Sectional Titles

MCS Courier - December 2012

The Peaks decision
No prima facie proof of a liquidated claim against the owners of the unit, existed due to the fact that the levies claimed had not been determined by means of a trustees’ resolution as required under section 37(2) of the Sectional Titles Act. Estoppel not a defence and cannot endow validity to something which is rendered illegal by operation of statutory or common law. Therefore the levies were not legally determined and were not due and claimable in law.

(Judgment in the case of The Body Corporate of The Peaks Sectional Title Scheme v Spassov was handed down on 20th September 2012. It has not yet been reported).

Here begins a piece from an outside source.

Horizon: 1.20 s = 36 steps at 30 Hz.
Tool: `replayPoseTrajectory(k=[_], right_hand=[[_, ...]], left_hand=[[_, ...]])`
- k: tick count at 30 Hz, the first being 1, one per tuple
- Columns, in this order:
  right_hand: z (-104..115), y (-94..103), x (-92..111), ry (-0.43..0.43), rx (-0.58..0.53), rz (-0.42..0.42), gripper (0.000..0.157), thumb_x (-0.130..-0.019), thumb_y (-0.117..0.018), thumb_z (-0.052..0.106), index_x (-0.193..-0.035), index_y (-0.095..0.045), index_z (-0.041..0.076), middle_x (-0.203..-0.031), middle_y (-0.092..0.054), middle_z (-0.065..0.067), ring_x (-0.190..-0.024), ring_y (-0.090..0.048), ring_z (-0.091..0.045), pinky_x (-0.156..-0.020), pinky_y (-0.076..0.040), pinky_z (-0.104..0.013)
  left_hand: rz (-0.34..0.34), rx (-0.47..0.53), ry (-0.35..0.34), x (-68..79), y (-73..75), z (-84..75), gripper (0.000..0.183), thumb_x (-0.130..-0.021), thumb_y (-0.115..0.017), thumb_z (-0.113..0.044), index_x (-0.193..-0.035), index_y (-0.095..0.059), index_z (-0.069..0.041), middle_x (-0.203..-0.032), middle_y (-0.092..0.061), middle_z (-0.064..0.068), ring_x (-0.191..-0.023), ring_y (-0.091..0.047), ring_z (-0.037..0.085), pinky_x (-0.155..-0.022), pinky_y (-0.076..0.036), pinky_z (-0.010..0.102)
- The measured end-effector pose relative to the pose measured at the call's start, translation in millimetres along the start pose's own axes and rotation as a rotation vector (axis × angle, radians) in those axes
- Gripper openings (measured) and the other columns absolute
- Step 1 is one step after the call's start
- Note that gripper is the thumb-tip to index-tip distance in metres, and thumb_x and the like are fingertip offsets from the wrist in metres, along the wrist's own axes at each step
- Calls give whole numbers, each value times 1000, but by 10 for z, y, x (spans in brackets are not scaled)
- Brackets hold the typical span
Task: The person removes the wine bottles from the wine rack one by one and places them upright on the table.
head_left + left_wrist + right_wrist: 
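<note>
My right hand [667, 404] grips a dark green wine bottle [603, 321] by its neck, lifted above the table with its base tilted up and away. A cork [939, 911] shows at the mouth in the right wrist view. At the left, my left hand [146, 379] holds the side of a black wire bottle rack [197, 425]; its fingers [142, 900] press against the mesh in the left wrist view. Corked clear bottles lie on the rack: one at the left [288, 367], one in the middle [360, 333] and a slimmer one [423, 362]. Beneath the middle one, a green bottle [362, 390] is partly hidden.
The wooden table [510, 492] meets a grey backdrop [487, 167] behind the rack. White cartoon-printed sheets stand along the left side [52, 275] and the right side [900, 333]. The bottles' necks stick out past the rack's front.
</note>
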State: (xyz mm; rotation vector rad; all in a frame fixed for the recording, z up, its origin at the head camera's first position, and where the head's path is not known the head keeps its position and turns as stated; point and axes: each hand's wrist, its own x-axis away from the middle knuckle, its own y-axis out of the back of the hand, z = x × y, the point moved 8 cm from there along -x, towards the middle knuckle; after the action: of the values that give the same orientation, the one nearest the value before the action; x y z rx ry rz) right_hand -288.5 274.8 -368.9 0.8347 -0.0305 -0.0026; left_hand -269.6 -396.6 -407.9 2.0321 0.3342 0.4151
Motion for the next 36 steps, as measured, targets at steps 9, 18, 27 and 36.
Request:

The function of the members to approve a budget does not include the power to determine levies. Trustees, on the other hand, should also refrain from abdicating their decision-making powers in respect of both ordinary and special levies in favour of ‘democratic’ decision-making by the members. In terms of section 37(2) there simply are no levies without a trustees’ resolution.

Is there a cap on interest rates for arrears?
In terms of section 1(2) of the Prescribed Rate of Interest Act (PRIA) the current prescribed rate of interest is 15,5% per annum.

PRIA seems to have been enacted to provide a rate of interest where none has been provided otherwise. I do not see its purpose as placing a limitation on rates of interest. In my view this can be concluded from the ambit of the act as set out in section 1 which describes it as rates of interest not governed by any other law or by an agreement or a trade custom or in any other manner.’ This is very wide and the intention seems to come to the assistance of creditors who have neglected to stipulate a rate of interest.

Accordingly I am of the view that the in duplum rule is the only limitation applicable to interest levied upon owners in respect of amounts mentioned in Management Rule 31(5) and (6).

May trustees conclude resolutions by e-mail
Trustees should be aware of becoming too casual in their meetings, particularly at leisure schemes where trustees often reside at different locations, a type of round robin e-mail practice has developed for holding meetings and making resolutions.

I doubt that a round robin meeting by e-mail qualifies as a proper meeting. To be on the safe side, it is accordingly recommended that, having concluded their e-mail discussions, a formal written resolution or resolutions be sent to all trustees for signing and returned to the body corporate’s domicilium address, to have the signed resolutions on record, in compliance with the provisions of Management Rule 24.